E' tutto vero, difendere quei criminali è un oltraggio.
Ma come definiremmo Churchill che rifiutò di attaccare l'ormai indebolito fronte occidentale nazista quando questo fu fortemente spiegato verso, appunto la Russia?
Questo anche contro il parere di Roosvelt?
I russi (nessun riferimento alle perdite russe stimate fra i 17 ed i 26 milioni i morti nella Seconda Guerra Mondale, di cui 8 milioni di civili?) pagano il dazio più grande, persino dei tedeschi.
E questo quando inglesi e russi erano alleati.
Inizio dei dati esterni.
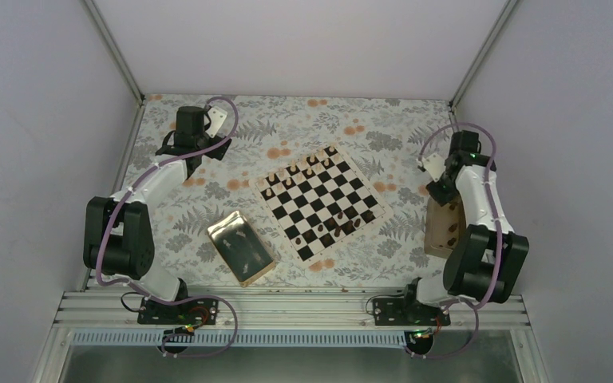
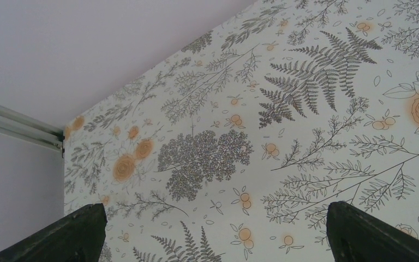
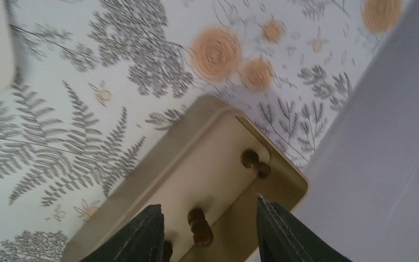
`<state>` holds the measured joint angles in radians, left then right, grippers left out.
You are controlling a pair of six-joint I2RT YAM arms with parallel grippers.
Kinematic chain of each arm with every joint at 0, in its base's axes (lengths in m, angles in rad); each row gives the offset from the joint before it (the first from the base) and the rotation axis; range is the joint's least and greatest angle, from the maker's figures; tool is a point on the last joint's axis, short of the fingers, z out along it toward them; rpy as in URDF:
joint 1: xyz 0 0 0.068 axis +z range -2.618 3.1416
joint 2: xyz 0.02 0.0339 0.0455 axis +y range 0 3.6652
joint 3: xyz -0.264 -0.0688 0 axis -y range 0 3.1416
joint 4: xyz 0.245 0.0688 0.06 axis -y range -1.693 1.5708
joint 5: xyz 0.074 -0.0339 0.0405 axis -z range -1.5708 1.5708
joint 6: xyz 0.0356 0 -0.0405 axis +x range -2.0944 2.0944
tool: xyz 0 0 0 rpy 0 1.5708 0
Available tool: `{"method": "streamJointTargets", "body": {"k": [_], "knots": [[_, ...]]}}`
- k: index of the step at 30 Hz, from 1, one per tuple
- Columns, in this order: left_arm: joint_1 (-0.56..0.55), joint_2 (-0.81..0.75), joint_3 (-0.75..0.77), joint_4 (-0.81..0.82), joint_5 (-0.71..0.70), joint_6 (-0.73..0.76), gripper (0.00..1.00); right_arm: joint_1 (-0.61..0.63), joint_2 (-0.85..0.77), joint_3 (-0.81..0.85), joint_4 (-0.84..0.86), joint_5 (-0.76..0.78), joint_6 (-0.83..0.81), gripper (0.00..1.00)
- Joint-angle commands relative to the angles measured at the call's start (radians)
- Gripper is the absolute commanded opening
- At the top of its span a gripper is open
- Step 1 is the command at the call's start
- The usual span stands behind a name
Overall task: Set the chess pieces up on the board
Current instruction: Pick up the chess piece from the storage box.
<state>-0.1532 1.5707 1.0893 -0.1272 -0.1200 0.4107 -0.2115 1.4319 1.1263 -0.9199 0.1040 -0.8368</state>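
**Fingers spread on both arms, board partly set**

Top view: the board (image 1: 323, 203) lies turned at an angle in the middle of the fern-patterned tabletop (image 1: 367, 128). Chess pieces (image 1: 299, 171) stand in rows along its far-left edge, and a few more stand near its near-right edge; their colours are hard to tell from here. A gold tray (image 1: 222, 222) sits near the board's left side, apart from it, with a few small figures lying inside. A tan open box (image 1: 435, 215) sits to the right of the board by the wall, with dark figures in it. The left arm (image 1: 156, 179) reaches to the far-left part of the tabletop, well away from the board. The right arm (image 1: 479, 207) bends over the box.

Left wrist view: the left fingers (image 2: 82, 234) are spread wide, one at each lower corner of the picture. Only the printed tabletop and the corner of the wall show between them. They hold nothing.

Right wrist view: the right fingers (image 3: 144, 232) are apart and poised above the box. A dark brown piece (image 3: 199, 226) lies on the box floor in the gap between them, and neither finger touches it. Two more dark pieces (image 3: 255, 162) lie together against the far corner of the box.
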Motion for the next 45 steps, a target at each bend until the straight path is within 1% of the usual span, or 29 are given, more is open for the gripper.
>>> {"method": "streamJointTargets", "body": {"k": [1, 4, 9, 13, 19, 23, 31, 39, 40, 42, 43, 45], "knots": [[-0.002, -0.017, 0.026, 0.018, 0.017, -0.003, 1.0, -0.05, 0.018, 0.015, 0.015, 0.069, 0.036, 0.45], [-0.003, -0.011, 0.039, 0.005, 0.02, -0.004, 1.0, -0.051, 0.01, -0.055, 0.112, 0.128, 0.057, 0.43], [-0.002, -0.013, 0.048, -0.007, 0.018, -0.001, 1.0, -0.058, 0.044, -0.132, 0.158, 0.171, 0.083, 0.43], [-0.002, -0.017, 0.041, -0.008, 0.013, 0.0, 1.0, -0.074, 0.031, -0.157, 0.135, 0.209, 0.095, 0.42], [-0.002, -0.008, 0.038, -0.003, 0.017, -0.002, 1.0, -0.111, -0.034, -0.204, 0.093, 0.189, 0.058, 0.41], [-0.003, -0.006, 0.044, -0.004, 0.026, -0.006, 1.0, -0.123, -0.058, -0.246, 0.075, 0.209, 0.053, 0.4], [-0.003, -0.013, 0.037, 0.0, 0.031, -0.007, 1.0, -0.134, -0.063, -0.287, 0.103, 0.246, 0.048, 0.4], [-0.004, -0.015, 0.026, 0.008, 0.027, -0.01, 1.0, -0.134, -0.037, -0.303, 0.144, 0.259, -0.033, 0.4], [-0.005, -0.016, 0.024, 0.011, 0.024, -0.01, 1.0, -0.134, -0.036, -0.306, 0.15, 0.262, -0.057, 0.4], [-0.003, -0.016, 0.02, 0.014, 0.021, -0.01, 1.0, -0.134, -0.039, -0.316, 0.158, 0.261, -0.119, 0.49], [-0.004, -0.016, 0.019, 0.014, 0.02, -0.009, 1.0, -0.134, -0.046, -0.32, 0.167, 0.259, -0.157, 0.51], [-0.003, -0.015, 0.019, 0.015, 0.019, -0.008, 1.0, -0.134, -0.053, -0.319, 0.168, 0.269, -0.219, 0.52]]}}
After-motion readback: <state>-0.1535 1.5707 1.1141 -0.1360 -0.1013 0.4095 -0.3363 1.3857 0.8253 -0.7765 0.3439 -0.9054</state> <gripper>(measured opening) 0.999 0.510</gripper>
Non riferisco le frasi che Churchill avrebbe proferito riguardo questo, riporto solo uno stralcio trovato qui su internet:

Dal quadro diplomatico qui sintetizzato emerge una realtà complessa e fluida, che vede Stati Uniti e Gran Bretagna procedere come lungo un percorso a zig zag denso di insidie e incertezze. Si sa che Churchill non vedeva nello stesso modo di Roosevelt l'impegno sovietico nella guerra contro Hitler, e questa differenza fece per molti mesi da freno a una decisa azione congiunta degli Alleati in Europa. Attaccare Hitler prima dall'Italia che dalla Francia, come invece avrebbe voluto Roosevelt, significò per Churchill allontanare i tempi dell'avanzata russa in Europa orientale, costringendo l'Unione Sovietica a uno sforzo bellico infinitamente maggiore, con tutte le conseguenze che questo comportò anche per la popolazione civile. Ma allungando i tempi della liberazione dell'Europa, Churchill condizionò in modo decisivo gli sviluppi geostrategici successivi alla guerra, forse in modi che egli stesso non avrebbe auspicato, poiché mise i sovietici – e con essi tutti i movimenti partigiani dei paesi occupati – nella necessità di giocare fino in fondo il proprio ruolo nella lotta per la sopravvivenza. È ipotizzabile che un rapido intervento anglo-americano contro la Germania occidentale avrebbe visto un'Unione Sovietica più debole e con meno argomenti alla fine del conflitto. Invece, l'anno e mezzo trascorso dagli Alleati in Italia senza troppo premere contro le forze tedesche costrinse la Russia ad esaltare le proprie capacità di reazione oltre ogni limite immaginabile.

Allora forse ha ragione Stone, quando ci dice di stare attenti alle divisioni fra buoni e cattivi?